- [What to work on]
Your answer should hold all lines of the entries that include the word "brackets".

Data records
>>>>

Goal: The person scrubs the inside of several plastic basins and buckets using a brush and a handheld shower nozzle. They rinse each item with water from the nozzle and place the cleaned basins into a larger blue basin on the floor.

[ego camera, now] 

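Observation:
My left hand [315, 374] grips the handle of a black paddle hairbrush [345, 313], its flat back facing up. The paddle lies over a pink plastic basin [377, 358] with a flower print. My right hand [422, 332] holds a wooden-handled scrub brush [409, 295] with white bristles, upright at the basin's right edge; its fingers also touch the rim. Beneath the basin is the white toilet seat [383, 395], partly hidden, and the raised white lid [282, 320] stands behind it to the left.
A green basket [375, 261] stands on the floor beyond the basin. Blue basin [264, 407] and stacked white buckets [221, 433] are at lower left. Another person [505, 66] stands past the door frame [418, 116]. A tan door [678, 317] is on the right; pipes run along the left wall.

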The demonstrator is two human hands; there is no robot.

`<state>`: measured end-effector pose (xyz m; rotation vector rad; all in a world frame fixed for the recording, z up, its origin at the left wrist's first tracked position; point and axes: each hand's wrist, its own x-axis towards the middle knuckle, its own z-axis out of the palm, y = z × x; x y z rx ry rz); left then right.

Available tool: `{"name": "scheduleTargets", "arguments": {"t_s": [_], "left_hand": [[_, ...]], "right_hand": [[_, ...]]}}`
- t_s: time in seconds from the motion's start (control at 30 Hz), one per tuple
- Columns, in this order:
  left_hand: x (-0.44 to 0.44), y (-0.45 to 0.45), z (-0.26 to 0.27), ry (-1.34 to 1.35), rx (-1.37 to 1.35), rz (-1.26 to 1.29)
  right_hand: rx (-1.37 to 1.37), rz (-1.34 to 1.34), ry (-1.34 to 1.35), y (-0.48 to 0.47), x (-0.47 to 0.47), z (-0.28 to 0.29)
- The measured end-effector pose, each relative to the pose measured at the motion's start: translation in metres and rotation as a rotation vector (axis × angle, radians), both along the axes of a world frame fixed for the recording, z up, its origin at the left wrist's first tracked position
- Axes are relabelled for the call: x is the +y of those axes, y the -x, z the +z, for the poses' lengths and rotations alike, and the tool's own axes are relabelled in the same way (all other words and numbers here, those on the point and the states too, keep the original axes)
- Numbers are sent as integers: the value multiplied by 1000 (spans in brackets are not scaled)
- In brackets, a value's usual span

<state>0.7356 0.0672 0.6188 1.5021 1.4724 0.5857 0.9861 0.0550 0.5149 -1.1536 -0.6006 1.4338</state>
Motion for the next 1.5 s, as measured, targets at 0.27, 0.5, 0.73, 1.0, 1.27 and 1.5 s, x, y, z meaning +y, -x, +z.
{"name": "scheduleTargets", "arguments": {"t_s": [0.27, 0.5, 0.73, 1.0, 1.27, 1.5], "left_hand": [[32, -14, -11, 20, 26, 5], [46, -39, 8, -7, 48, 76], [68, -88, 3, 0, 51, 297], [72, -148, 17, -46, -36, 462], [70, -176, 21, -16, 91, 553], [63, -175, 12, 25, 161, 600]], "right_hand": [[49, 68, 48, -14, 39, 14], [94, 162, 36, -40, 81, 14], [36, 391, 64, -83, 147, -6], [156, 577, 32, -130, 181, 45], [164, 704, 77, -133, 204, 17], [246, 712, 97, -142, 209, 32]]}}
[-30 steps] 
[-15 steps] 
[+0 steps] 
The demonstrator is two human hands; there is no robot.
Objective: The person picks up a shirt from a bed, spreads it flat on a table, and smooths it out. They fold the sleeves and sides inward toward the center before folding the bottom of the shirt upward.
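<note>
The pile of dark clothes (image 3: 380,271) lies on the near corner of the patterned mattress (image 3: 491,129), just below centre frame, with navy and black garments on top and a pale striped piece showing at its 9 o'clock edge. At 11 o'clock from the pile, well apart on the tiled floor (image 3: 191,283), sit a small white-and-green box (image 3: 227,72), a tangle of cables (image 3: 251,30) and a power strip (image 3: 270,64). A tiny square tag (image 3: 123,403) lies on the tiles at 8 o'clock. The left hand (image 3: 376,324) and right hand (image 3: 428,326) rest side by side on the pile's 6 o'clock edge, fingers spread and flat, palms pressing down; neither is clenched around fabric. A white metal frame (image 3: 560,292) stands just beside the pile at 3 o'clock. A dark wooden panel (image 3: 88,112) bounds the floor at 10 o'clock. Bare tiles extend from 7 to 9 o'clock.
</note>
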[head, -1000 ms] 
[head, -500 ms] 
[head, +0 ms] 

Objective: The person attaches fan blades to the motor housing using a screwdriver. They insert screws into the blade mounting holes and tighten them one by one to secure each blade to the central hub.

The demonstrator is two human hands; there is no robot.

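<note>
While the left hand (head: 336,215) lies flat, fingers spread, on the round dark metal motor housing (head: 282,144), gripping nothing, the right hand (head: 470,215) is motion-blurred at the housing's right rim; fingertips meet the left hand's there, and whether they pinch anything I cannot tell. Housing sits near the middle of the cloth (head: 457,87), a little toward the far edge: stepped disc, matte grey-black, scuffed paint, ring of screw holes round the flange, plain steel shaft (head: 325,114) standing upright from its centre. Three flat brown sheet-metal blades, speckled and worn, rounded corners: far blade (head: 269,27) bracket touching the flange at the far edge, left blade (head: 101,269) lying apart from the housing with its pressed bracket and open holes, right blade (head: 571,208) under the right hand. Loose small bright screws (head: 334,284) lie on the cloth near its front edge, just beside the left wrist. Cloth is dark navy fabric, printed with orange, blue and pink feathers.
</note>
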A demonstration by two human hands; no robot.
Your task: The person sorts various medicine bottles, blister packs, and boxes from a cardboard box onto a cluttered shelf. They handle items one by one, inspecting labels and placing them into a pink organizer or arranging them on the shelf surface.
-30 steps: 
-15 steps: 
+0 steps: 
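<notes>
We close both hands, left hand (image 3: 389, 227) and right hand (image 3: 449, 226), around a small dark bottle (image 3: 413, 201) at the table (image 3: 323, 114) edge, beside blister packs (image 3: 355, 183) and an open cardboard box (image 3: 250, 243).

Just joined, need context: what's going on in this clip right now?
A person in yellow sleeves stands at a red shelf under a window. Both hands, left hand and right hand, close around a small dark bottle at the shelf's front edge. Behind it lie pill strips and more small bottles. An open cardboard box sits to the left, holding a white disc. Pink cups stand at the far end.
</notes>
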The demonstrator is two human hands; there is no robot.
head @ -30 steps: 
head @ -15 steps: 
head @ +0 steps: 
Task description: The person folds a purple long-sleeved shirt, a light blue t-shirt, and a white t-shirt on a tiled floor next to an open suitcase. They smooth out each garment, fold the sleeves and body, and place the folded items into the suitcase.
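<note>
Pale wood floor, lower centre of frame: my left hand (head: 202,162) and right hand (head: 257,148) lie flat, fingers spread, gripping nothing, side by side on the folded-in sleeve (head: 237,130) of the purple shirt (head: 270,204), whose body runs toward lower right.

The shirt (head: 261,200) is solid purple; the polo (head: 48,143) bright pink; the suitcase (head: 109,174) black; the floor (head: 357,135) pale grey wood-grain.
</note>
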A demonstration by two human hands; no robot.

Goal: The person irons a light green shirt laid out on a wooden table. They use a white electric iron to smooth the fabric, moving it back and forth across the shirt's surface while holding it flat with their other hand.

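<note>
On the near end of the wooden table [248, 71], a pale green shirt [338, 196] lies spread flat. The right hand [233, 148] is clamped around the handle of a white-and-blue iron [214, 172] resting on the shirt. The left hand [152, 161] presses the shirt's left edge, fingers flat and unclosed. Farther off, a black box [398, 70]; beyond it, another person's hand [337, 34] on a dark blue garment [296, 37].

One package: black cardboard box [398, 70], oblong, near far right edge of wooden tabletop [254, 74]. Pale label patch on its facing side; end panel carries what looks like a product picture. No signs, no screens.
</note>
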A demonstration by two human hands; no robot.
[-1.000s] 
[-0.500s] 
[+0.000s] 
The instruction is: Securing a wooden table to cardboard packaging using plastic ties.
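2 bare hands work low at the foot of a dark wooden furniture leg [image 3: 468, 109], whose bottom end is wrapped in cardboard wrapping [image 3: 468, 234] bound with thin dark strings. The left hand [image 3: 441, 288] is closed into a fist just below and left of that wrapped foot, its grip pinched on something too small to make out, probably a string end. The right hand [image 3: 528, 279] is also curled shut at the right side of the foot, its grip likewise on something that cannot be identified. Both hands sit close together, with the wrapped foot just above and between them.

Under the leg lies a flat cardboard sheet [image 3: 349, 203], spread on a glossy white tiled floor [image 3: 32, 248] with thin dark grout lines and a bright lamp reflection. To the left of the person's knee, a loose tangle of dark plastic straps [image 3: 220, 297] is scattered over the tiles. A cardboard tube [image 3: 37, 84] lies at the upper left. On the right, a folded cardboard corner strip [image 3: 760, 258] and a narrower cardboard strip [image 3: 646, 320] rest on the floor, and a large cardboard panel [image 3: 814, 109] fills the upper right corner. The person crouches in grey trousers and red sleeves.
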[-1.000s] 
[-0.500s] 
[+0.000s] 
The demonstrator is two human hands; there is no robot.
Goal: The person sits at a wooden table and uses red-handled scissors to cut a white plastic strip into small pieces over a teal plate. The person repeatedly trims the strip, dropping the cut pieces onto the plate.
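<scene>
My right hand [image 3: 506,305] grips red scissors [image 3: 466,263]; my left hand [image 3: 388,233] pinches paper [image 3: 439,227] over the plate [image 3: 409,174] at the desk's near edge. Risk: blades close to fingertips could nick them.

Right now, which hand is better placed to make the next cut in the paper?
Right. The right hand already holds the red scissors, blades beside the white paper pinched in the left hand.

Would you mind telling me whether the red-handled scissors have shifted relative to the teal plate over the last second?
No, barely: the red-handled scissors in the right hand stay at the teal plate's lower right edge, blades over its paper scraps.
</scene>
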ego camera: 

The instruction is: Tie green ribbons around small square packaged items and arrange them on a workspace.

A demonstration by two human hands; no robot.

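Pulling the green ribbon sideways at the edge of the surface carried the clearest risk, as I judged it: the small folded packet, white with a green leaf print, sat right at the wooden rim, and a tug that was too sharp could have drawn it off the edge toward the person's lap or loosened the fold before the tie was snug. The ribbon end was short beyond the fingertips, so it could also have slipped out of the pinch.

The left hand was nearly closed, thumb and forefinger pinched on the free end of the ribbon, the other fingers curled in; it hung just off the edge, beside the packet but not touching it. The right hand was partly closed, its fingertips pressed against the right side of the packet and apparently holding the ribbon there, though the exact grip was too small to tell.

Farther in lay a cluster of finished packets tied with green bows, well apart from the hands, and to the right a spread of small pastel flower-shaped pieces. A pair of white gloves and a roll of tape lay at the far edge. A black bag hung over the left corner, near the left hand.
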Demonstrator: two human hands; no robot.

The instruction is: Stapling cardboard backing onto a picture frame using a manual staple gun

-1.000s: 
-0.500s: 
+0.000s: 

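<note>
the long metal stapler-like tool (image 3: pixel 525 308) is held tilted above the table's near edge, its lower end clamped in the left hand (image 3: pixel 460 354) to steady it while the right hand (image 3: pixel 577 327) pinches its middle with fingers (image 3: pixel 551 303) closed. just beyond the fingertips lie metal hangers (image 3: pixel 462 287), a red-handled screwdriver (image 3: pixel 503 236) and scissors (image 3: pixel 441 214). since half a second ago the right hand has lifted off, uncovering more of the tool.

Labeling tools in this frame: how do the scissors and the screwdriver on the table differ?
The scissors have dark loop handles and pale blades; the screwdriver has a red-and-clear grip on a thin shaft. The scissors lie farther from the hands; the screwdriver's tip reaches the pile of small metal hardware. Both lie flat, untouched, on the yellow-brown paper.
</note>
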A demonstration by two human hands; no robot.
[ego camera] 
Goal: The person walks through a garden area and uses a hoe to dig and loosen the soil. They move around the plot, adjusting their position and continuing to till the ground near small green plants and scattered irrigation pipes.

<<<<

- [Result below]
- Numbers are sent as integers: the value multiplied by 1000 (spans in brackets are not scaled)
- In brackets, a value's usual span

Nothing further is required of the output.